◆ INSTRUCTIONS FOR THE TASK
Go through the data and tally the lines that include "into". The reply is that number alone.

(Stored data entries)

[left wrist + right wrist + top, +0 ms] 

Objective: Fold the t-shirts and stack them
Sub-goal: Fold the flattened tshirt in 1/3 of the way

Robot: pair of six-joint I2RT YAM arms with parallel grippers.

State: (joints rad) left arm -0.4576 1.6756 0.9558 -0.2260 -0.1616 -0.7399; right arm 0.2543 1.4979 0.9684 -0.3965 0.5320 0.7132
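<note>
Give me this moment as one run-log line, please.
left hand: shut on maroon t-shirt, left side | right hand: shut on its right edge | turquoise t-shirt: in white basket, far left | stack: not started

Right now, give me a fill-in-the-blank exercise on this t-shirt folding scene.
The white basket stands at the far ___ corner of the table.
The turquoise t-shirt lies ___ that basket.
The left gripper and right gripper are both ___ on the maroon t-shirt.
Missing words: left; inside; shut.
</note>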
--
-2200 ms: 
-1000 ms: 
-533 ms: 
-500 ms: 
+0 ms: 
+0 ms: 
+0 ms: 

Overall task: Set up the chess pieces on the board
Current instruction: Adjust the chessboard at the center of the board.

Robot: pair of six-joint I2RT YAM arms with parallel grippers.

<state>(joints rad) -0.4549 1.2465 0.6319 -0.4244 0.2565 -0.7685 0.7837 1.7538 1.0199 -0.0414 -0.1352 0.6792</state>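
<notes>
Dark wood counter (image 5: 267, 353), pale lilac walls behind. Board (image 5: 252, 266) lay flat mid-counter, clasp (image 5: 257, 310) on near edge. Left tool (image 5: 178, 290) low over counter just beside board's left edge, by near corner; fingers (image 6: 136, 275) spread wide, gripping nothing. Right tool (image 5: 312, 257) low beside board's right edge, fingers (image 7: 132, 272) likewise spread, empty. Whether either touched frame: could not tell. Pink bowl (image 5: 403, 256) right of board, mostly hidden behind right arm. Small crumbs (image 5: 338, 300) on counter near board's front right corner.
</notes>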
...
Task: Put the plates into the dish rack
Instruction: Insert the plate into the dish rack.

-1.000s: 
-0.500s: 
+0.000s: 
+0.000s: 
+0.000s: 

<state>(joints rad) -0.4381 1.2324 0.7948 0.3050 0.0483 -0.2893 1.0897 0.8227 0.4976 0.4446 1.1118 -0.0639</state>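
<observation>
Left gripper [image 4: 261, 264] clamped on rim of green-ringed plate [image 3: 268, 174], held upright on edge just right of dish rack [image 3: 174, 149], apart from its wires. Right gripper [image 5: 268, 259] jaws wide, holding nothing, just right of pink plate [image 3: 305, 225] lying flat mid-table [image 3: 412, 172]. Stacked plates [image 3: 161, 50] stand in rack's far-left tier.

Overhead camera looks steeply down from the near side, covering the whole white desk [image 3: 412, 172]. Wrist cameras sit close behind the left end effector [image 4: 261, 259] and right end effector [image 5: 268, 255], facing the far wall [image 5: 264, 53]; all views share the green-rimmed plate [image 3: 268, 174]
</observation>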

◆ SOLUTION FOR THIS TASK
2